The concept here is, “If you see it, you will believe it, and it will happen.”
The vision board helps us to define the goals we have for our lives. It is a visual aid that puts a picture in our mind of what we want to achieve. It is the same way you learned what made you happy when you were a child. You saw someone with what you wanted, they either were the person that influenced you like a nurse or a business man, a teacher or a gardener, or they had something that you liked. You pictured yourself with these things, as this person. Did any of it come true? Once you had the idea in your mind that you could have it, did you make it so? If not, why not? What can you do now to make your dreams come true? What have you learned that you won’t do?
Knowing our goals enables us to make the right decisions and stay on the right path in order to reach these goals. Once you determine the things that make you happiest and what you want for your life, that knowledge in and of itself makes you feel joyful.
Not too long ago, I was feeling a little blah. I had written and published my book which had been my life’s aspiration for so long. My kids were not needing me as much. Their dreams involved leaving home. I could only see boredom, debt, and fixing up my old house in my 10 year plan. I thought, once this is an empty nest, my life will be about wishing my kids had kids so I can relive that joyful time in my life.
I wanted more than that. Way more! I knew that. But I didn’t have a plan. My goals and dreams were starting to get outdated. I needed to update my vision. That’s when I put my board on Pinterest. I started to get excited about the things I could picture myself doing, “after the kids are grown.” And then the best part happened. My husband and I started talking about it and we realized that we wanted the same things. Not only that, but one of my lifelong dreams to live on the beach – which I never talked about because I know he doesn’t like the beach – was something that he had been thinking about. He told me about it when we were visiting my brother in Channel Islands Harbor.
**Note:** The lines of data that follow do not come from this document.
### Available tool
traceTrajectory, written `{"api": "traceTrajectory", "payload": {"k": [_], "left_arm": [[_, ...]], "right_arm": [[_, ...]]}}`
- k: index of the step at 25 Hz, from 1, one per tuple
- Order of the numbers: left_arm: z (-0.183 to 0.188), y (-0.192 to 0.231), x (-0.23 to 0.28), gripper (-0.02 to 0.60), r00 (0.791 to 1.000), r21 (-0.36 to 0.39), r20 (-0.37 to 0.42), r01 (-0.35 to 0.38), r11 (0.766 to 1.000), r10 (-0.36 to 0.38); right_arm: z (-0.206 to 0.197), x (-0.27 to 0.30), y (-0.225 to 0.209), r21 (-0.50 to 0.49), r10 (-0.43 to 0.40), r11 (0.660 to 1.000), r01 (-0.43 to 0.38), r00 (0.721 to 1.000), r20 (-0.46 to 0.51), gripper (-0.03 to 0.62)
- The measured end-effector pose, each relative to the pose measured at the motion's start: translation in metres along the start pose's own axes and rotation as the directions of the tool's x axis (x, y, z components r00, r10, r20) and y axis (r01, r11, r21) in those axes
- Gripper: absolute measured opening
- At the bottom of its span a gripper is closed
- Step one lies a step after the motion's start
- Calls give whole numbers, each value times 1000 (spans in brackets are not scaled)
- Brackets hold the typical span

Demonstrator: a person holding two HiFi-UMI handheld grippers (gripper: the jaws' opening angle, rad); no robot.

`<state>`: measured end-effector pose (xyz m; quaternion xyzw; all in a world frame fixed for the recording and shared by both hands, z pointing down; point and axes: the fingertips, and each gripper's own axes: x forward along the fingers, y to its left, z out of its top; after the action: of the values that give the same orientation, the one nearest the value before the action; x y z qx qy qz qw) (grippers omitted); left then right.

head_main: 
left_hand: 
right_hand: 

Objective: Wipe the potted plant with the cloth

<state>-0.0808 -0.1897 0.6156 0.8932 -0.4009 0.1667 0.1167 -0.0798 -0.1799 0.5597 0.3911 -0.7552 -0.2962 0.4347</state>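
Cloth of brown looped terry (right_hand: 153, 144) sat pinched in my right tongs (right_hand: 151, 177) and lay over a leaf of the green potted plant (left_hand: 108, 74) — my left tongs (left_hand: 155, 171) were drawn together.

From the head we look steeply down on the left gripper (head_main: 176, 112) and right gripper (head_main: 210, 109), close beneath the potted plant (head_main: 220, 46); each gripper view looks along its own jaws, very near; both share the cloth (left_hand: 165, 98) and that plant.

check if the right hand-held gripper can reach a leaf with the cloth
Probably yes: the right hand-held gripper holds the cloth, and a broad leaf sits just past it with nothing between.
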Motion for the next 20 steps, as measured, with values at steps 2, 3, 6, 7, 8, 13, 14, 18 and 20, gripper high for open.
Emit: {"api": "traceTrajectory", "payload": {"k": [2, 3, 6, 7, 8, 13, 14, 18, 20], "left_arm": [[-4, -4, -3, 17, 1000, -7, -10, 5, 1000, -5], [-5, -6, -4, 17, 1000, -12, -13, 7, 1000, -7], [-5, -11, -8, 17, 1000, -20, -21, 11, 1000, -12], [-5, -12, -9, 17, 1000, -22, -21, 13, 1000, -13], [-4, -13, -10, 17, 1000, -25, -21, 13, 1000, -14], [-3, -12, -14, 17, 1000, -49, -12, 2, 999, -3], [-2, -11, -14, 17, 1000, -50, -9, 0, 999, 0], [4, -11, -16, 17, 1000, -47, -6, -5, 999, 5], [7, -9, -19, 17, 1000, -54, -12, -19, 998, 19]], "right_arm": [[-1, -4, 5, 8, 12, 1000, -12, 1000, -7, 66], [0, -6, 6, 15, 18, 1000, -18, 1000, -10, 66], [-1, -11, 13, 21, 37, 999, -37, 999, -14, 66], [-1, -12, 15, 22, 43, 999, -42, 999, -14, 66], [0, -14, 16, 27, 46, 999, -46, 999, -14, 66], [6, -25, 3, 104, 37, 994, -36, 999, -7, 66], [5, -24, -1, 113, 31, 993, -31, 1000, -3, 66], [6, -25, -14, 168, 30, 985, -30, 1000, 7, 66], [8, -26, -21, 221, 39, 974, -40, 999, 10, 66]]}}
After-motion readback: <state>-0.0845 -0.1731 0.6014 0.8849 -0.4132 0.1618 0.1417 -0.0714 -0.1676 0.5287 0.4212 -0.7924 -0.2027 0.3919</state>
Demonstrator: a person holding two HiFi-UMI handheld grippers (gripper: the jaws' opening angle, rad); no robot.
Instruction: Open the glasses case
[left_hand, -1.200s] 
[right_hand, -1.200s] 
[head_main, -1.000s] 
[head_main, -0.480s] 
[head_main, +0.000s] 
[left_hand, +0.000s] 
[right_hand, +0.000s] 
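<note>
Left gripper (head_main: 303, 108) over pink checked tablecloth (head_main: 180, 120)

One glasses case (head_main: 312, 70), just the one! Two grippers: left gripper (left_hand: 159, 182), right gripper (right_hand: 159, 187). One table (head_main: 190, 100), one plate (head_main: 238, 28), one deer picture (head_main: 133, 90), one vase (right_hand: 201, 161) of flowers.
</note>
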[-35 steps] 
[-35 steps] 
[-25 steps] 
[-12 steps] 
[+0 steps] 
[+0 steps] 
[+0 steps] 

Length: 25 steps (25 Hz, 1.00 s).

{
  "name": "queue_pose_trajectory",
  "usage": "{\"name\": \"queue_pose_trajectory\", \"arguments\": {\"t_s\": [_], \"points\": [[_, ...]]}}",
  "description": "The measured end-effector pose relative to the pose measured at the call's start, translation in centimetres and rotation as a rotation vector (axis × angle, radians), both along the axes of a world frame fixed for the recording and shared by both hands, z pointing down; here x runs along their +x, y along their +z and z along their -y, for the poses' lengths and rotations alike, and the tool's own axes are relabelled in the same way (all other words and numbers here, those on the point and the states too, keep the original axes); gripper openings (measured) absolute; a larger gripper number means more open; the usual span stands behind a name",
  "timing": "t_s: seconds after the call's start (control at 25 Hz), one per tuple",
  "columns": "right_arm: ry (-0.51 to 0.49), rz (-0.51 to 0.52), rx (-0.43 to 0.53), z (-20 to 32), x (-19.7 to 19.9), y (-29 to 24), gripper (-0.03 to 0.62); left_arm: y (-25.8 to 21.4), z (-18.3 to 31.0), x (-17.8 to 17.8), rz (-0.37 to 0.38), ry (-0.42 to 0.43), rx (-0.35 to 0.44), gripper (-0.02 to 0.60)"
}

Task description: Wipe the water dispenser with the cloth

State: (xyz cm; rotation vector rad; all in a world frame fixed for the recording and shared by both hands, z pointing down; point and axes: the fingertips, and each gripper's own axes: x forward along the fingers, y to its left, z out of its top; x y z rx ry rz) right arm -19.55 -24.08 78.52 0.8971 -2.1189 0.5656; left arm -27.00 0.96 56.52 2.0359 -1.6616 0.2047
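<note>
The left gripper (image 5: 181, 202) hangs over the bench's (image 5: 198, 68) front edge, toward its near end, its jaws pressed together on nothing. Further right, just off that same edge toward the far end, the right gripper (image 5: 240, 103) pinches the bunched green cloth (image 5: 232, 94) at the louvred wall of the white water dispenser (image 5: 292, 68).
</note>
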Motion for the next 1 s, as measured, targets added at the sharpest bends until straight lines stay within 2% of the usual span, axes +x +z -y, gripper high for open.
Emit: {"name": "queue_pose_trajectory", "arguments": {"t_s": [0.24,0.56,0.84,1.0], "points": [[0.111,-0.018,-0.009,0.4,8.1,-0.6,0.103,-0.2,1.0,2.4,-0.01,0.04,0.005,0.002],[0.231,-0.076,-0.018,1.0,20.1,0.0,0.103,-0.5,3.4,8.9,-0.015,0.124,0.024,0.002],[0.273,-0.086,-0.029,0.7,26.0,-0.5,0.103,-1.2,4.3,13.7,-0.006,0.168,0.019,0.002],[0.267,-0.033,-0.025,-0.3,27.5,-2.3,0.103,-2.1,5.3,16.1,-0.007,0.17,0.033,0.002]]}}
We had gone for a walk on the beach nearby and I told my hubby that the rental prices in that area were actually in our price range, and if only he didn’t hate the beach so much, it would be cool to stay there one summer. He said, “You know what, I could live here.”
I will never forget those words. He could? He felt like the area was conveniently located to the things that made him happiest, and as long as he had a comfortable home with me, he didn’t care where we were. So long as I promised to never make him camp in a tent on the sand ever again, he could totally go for moving to the beach. Deal!
Now we both had something fantastic to look forward to. We could start planning and making decisions based on what we want the end goal to be. Everything changed from that moment on. It was our silver lining. Our prize. We have something to look forward to that we are equally invested in besides being grandparents. And this thing we can make happen in our own time. Now I understand why most people move to a new home when they retire. My parents did it. It was their dream home. Now, I have mine. I see it in my future. I believe it. I will make it so.
We do not need the vision board in our faces all the time. We do not need to keep reminding ourselves what the goals are. We will achieve them by simply putting them out of focus, thus we stay directed even if we can’t see the goal directly in front of us. We know where we are going. How can I forget my dreams? If something comes up that doesn’t fit into the plan to get where I want to go, I will think hard about taking that direction. When something comes up that can help me achieve my goal, I am more apt to make a decision to go for it. Because I know. It is that simple. I know where I am going and what I want for my future. I have a clear vision. My vision board is my guide. It is my travel triptik or “lifetik” to my future. I will surely enjoy the journey in the meantime!